Aku membiarkan Torc untuk mencari kupu-kupu, aku mengikutinya mengitari beberapa belokan taman anggrek, sampai akhirnya Torc berdiri terdiam dan mendongak menatap matahari.
"Apa kau sudah menemukan kupu-kupu nya?" tanyaku.
Torc menatapku, sinar matahari sepertinya membuat kewarasannya kembali. Torc melambaikan tangan padaku.

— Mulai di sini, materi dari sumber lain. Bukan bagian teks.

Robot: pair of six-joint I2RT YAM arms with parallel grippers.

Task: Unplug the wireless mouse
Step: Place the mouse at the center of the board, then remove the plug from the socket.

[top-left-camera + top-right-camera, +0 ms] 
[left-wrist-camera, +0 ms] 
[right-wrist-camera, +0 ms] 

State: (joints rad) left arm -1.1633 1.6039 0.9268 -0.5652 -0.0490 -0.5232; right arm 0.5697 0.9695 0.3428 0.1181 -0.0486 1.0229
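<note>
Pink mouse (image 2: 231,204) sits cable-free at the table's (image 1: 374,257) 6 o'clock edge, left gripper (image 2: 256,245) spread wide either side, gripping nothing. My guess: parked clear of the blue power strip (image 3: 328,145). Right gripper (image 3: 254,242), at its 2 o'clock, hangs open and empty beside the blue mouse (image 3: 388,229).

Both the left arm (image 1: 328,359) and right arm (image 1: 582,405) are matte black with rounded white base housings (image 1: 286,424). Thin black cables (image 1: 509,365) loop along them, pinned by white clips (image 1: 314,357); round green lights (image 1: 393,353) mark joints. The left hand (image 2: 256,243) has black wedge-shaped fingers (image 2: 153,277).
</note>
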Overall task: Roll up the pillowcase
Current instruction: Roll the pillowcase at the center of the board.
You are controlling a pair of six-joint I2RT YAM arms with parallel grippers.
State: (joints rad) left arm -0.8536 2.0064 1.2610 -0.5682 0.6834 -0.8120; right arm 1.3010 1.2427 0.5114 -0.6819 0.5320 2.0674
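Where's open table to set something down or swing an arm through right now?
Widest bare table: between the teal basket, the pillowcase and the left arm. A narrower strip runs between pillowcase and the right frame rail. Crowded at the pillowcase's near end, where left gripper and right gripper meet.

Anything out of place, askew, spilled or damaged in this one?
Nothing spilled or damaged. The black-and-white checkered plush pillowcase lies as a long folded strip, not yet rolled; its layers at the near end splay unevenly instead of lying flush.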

"Ayo … ayo kita sudah terlambat," seru Torc.
Kami akhirnya keluar dari labirin taman anggrek dan berjalan melalui jalur setapak kecil yang terbuat dari batu bata yang berlumut lalu kami berjalan menuruni padang rumput yang lembut.
Setelah berjalan kaki hampir lima belas menit, kami sampai di rumah kaca. Terdapat tiga bangunan rumah kaca berukuran 20 kali 100 meter. Rumah kaca di bagian barat untuk tanaman sayur, kacang dan kentang. Rumah kaca yang berada di tengah untuk gandum dan jagung. Satu Rumah kaca lagi untuk buah-buahan, tempat kami menanam stroberi, anggur, apel dan juga jeruk.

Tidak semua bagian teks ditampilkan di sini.